Another question: After stringtie-merge, I used gffcompare to examine how the transcripts compare with reference annotation. the reference annotation is with both protein coding and lncRNAs. How will I know which is protein coding gene and known lncRNAs from stringtie_merged.gtf file?
Sequencing is strand-specific (RF). How to get the counts for the pc genes and known lncRNAs from all samples? With counts I would like to do differential analysis.
It's not entirely clear if they're purely novel transcripts or whether modified transcripts are also included.
You'd need to filter the GTF files for lncRNAs or protein coding genes to know for sure, I don't think gffcompare will report that.

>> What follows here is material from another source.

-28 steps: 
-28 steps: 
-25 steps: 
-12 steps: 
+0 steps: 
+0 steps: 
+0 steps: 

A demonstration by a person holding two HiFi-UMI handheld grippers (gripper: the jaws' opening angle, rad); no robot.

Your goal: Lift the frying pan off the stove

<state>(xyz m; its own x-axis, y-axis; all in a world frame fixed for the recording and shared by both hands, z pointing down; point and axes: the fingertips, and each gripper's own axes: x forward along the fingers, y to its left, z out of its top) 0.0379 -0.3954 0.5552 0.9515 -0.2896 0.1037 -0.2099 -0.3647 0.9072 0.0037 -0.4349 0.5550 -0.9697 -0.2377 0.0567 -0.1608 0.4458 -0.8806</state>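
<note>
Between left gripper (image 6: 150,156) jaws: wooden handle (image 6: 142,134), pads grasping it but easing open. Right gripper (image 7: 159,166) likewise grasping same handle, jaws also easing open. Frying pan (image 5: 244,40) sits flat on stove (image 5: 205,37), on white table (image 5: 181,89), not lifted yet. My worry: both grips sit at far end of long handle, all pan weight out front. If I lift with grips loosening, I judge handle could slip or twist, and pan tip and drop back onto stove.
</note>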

You can use featureCounts to get counts (allegedly stringTie can produce some sort of counts too...but I'd be hesitant to trust that).
I would like to use htseq-counts.
htseq-count -f bam -q sample1.bam gencode.v27.primary_assembly.annotation.gtf > sample1_counts.txt
Is this right for strand-specific (RF)? Is bam fine or I need to give sorted.bam?
And could you please tell how to strip "chr" from gtf file in linux.
You'll want
-s reverse
I think. You can stripchr
characters withsed
.I tried with this:
htseq-count –s reverse –f bam –q sample1.sorted.bam gencode.v27.primary_assembly.annotation.gtf > sample1_counts.txt
I have this error:
/path/soft/apps/HTSeq/0.6.1p1-goolf-1.7.20-Python-2.7.11/bin/htseq-count: Error: Please provide two arguments.
Call with '-h' to get usage information.
There's presumably an extra space somewhere (or in that version maybe
-q
is doing something different).Could you please tell something about my previous comment.